THE RICHARD WRIGHT NEWS BULLETIN
For years after becoming the literary executor of my father’s estate, I had been toying with the idea of putting out a bulletin updating his legacy. But distractions, in Pascal’s sense of the term, kept intervening. Then three catalysts suddenly made my idle thoughts become a pressing reality : COVID-19, George Floyd, and a message from my grandson. COVID-19 is pushing us to re-appraise our relationship with Time. Our dreams of creativity may well become unborn because we could be overtaken by the unknown at any time. Time nowadays has become a commodity with a short expiry date. Then George Floyd’s agony was forced on us as we woke up from the anesthesia of lock down. The finality of George Floyd’s torture also impacted, I feel, our sense of Time. So many minutes ending such a short life. There was a before and an after. Just as mourning unfolds over time, our loss of George Floyd created a sea change in our time-sensitive agenda, in the literal Latin sense of : How do we define our agency now ? Suddenly, out of the blue, on June 6th 2020, I received an email from my grandson, Maxime Desirat, a child I had been unable to hug for such a long time because he lives a continent away and COVID-19 has shut down so many borders. Mima, he wrote, sorry I was out of touch but here is a message I wrote in response to the protests in the U.S. following the death of George Floyd. As I read his youthful words, I felt he was driven, I also felt his fragilized sense of time. Shortly after, my son, Malcolm Wright, sent in a message as moving as an improvisation of hope on a somber bass beat. Almost organically, I experienced the beginning of a sense of closure. Was it the ingrained memory of families wrenched apart before being auctioned off during slavery ? Was it the remembered reality of black families torn apart by the nighttime departure of its members threatened by lynching ? Was it the recognition that family reunions were an antidote against these attempts to dismember us as a people ?
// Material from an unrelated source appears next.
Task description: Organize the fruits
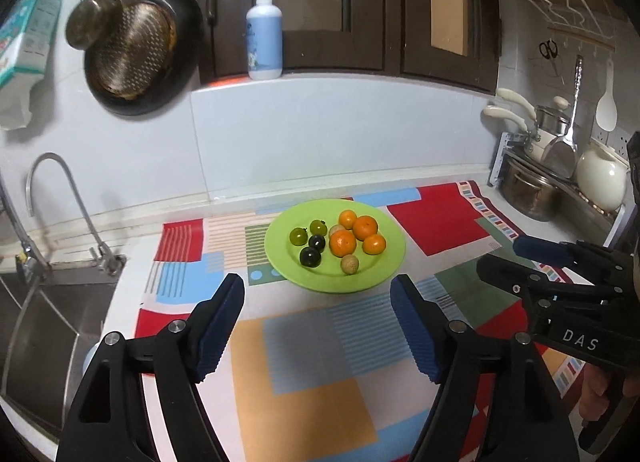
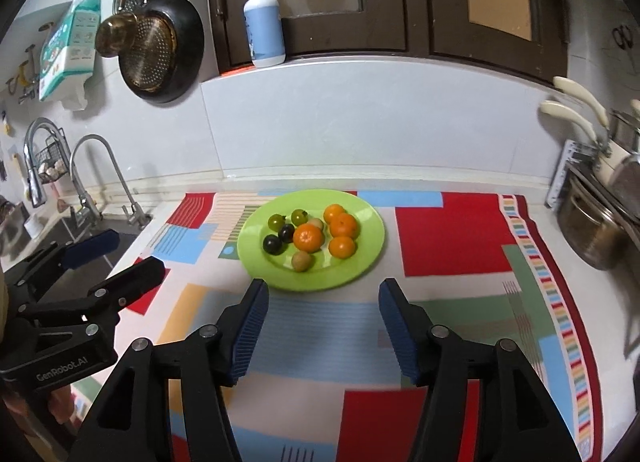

Part One of this issue of the “Bulletin,” dedicated to George Floyd, uniting our family voices against the odds of racism, the pain of balkanization, the pathos of distance and telescoped time – was born. Other “Richard Wright News Bulletins” follow.
As “The Bulletin’s editor, I hope to open it up to as many voices as possible in tribute to and in positive discussion of Richard Wright, his life, his ideas and literary descendants.